Die Großzügigkeit, ihre Bühne komplett den Gästen zu überlassen, können die Beatsteaks sich bequem leisten: An keinem Punkt des Abends steht in Zweifel, wer hier der Headliner ist. Vor der Bühne tanzen mehrere hundert Fans Pogo, wie es für ein Metallica-Konzert würdig wäre. „Das hier ist nicht alltäglich“, sagt Teutoburg-Weiß zwischendurch sichtlich gerührt. Nicht nur ist es das bisher größte Solo-Konzert der Band, auch merkt man ihnen an, dass sie sich zuhause fühlen, auf einer Wellenlänge mit dem Publikum.

Mit dem spielen die Beatsteaks angeregt: Es braucht nur einen Gitarrenakkord von Bernd Kurtzke, um das Publikum in Jubel zu versetzen, etwa beim jammigen „Hello Joe“, dem schon titelgemäß prädestinierten Eingangssong. „Was machen eure Sprunggelenke?“, ruft Arnim Teutoburg-Weiß und schon hüpfen Zehntausende. Und noch ein Ansage: „Die Handys lassen wir heute mal in der Tasche, wir brauchen kein Instagram und kein Facebook – wir haben eine ganze Waldbühne voller geiler Leute.“

Beatsteaks-Konzerte sind inzwischen wie Klassentreffen

Das Handyverbot setzte sich nicht ganz durch, dennoch warten die „geilen Leute“ gebannt, was auf der Bühne passiert. Ein roter LED-Schriftzug mit einer Skyline zwischen dem B und dem S stellt die einzige Konstante in dem wilden Wechsel von Landstraßen und Häuserfassaden im Bühnenhintergrund, alten und neuen Songs sowie buntem Hawaiihemd und schwarzem Hemd dar: Spielen die Beatsteaks zu Beginn noch hauptsächlich alte Hits wie „Hand in Hand“, „Boombox“ und „Monster“, dominieren in der zweiten Hälfte die Songs vom jüngsten Album „Yours“ wie „Creep Magnet“, das Teutoburg-Weiß kurzerhand zur offiziellen Berlin-Hymne erklärt.

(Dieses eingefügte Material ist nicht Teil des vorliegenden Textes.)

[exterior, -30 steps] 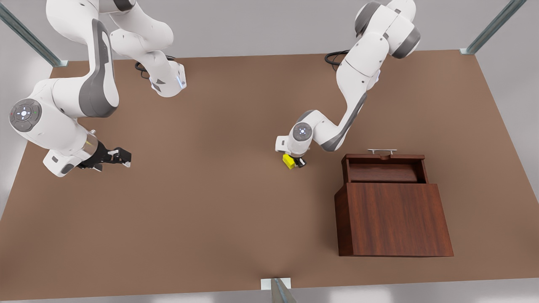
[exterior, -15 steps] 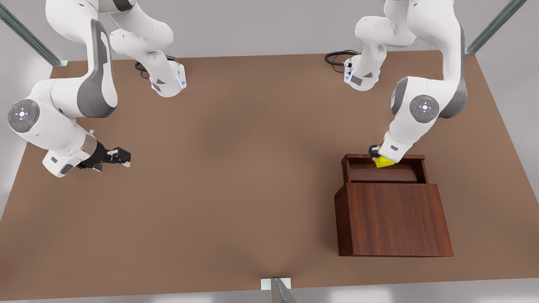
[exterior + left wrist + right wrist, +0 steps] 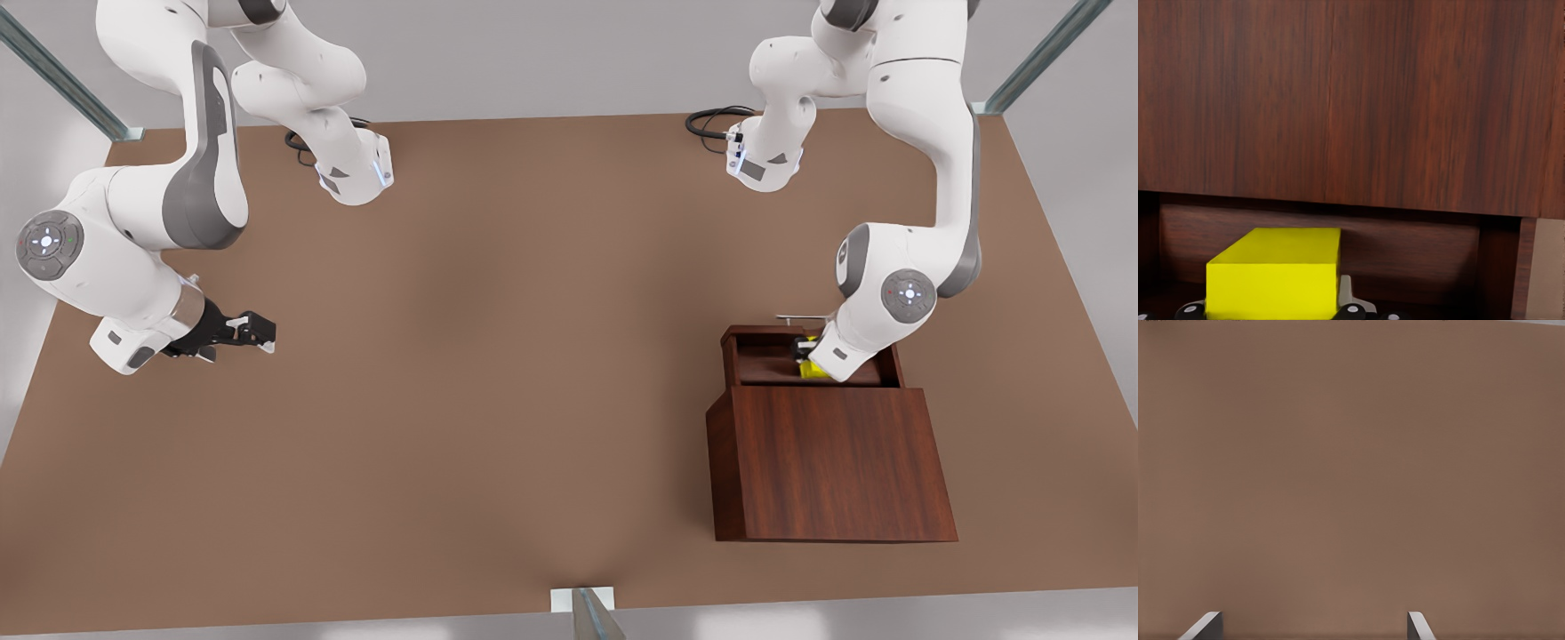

Berlin-Sprüche wie „Wir sind die Beatsteaks aus der Wuhlheide“ lassen diesen Abend zu einem riesigen Familientreffen werden. Ein Wiedersehen zwischen echten Berliner Jungs und den Menschen aus ihrer Stadt – und für die Zuschauer ein Klassentreffen mit der Band ihrer Jugend, mit der sie früher die Eltern nervten. Die kommen mittlerweile selbst zu den Beatsteaks, die auf ihrem letzten Album stärker auf sommerlichen Reggae und deutsche Texte setzten.

Bei „Hey Du“, einem Berlin-Song mit Miljö-Anstrich, gehen folgerichtig die Feuerzeuge in die Luft. Ein bisschen SO36-Anarchie muss aber trotzdem sein: Wie es bei den Beatsteaks schon Tradition ist, haben gewitzte Fans es geschafft, einen Bengalo in den Moshpit zu schmuggeln, den sie zu „Summer“ abbrennen. Und einmal wird es sogar besinnlich, als sie zu „I Don't Care As Long As You Sing“ ein Bild des kürzlich verstorbenen Seeed-Sängers Demba Nabé in den Hintergrund der Bühne projizieren. Die Beatsteaks meistern auch solche Momente zwischen Anteilnahme und Spiel mit dem Feuer auf ihre unnachahmliche Weise.